:: Required work ::
Beginning at the first line of the data, print each line exactly, stopping after the line that contains "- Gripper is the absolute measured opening".

:: Dataset section ::
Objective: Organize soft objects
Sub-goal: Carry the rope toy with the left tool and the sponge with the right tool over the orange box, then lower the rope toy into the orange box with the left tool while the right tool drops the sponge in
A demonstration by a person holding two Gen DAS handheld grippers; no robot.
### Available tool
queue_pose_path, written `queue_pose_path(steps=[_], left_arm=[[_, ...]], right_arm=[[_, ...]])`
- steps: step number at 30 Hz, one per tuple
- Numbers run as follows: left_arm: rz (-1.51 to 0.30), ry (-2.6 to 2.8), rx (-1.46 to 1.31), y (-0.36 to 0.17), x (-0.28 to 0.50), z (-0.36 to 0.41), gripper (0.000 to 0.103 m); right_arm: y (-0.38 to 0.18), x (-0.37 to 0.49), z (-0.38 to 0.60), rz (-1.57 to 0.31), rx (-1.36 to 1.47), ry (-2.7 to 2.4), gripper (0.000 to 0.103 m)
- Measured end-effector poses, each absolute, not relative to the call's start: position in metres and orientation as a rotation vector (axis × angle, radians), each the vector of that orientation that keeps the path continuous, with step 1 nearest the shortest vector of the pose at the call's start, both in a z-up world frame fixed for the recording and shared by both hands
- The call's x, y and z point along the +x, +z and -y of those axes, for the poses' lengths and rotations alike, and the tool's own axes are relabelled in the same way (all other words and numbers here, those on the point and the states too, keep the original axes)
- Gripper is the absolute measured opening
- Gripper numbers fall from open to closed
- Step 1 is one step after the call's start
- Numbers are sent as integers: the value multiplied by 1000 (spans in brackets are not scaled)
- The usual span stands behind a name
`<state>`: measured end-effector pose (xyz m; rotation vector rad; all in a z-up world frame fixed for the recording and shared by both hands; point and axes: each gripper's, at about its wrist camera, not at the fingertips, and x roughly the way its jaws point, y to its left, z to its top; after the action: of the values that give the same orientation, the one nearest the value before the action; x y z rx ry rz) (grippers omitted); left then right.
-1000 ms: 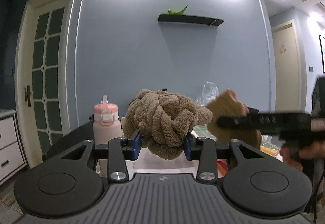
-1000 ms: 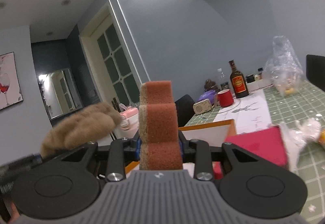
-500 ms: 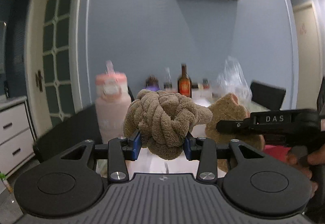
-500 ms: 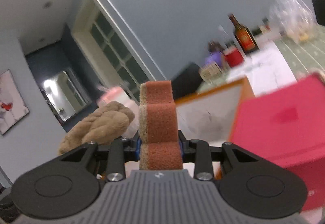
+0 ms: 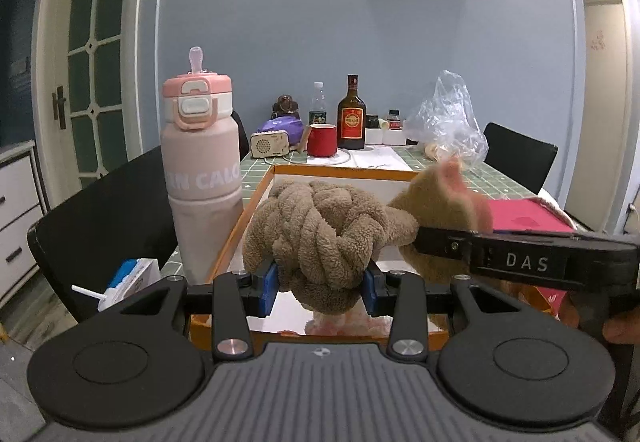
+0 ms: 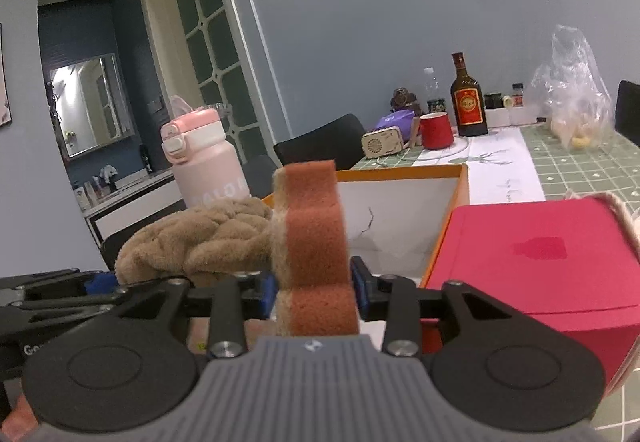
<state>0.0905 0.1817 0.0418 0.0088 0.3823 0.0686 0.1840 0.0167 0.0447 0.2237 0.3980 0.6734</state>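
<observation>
While the left gripper [image 5: 320, 288] clamps its blue pads against both flanks of a brown knotted plush ball [image 5: 320, 238], that ball hangs over the near part of an open orange-rimmed box [image 5: 340, 171] with a white inside. To its right, seen from the left wrist, the right gripper [image 6: 314, 292] reaches in sideways, its black body marked "DAS". Between its fingers stands a rust-coloured sponge [image 6: 312, 238], upright and leaning slightly left; the jaws are opening, and a narrow gap shows between the sponge and the right pad, so the grip looks released. The sponge sits just beside the plush ball, over the same box. A pink water bottle [image 5: 200, 177] stands left of the box, and a red box [image 6: 532, 262] lies against its right side.
</observation>
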Motion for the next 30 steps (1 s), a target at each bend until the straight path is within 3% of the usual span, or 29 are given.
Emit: queue_pose_path(steps=[2, 4, 10, 22, 30], left_arm=[[-369, 76, 24, 43, 92, -181, 46], [-369, 72, 36, 44, 93, -181, 46], [-394, 55, 42, 46, 98, -177, 46], [-562, 157, 98, 37, 142, -155, 46], [-569, 223, 134, 40, 159, -162, 47]], right_arm=[[47, 180, -13, -355, 240, 669, 68], [49, 176, -9, -313, 260, 674, 76], [53, 172, -2, -235, 298, 628, 91], [48, 185, 8, -285, 371, 538, 92], [45, 187, 8, -301, 370, 517, 92]])
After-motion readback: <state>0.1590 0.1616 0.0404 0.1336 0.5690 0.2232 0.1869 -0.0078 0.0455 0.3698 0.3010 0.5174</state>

:: Exercise answer ::
Objective: Organize soft objects
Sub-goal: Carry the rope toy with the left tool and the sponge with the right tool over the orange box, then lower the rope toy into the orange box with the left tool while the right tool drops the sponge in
A demonstration by a person holding two Gen DAS handheld grippers; no robot.
### Available tool
queue_pose_path, written `queue_pose_path(steps=[_], left_arm=[[_, ...]], right_arm=[[_, ...]])`
- steps: step number at 30 Hz, one per tuple
- Numbers run as follows: left_arm: rz (-1.51 to 0.30), ry (-2.6 to 2.8), rx (-1.46 to 1.31), y (-0.36 to 0.17), x (-0.28 to 0.50), z (-0.36 to 0.41), gripper (0.000 to 0.103 m); right_arm: y (-0.38 to 0.18), x (-0.37 to 0.49), z (-0.38 to 0.60), rz (-1.57 to 0.31), rx (-1.36 to 1.47), ry (-2.7 to 2.4), gripper (0.000 to 0.103 m)
- Measured end-effector poses, each absolute, not relative to the call's start: position in metres and orientation as a rotation vector (axis × angle, radians), each the vector of that orientation that keeps the path continuous, with step 1 nearest the shortest vector of the pose at the call's start, both in a z-up world frame fixed for the recording and shared by both hands
- The call's x, y and z point along the +x, +z and -y of those axes, for the poses' lengths and rotations alike, and the tool's own axes are relabelled in the same way (all other words and numbers here, those on the point and the states too, keep the original axes)
- Gripper is the absolute measured opening

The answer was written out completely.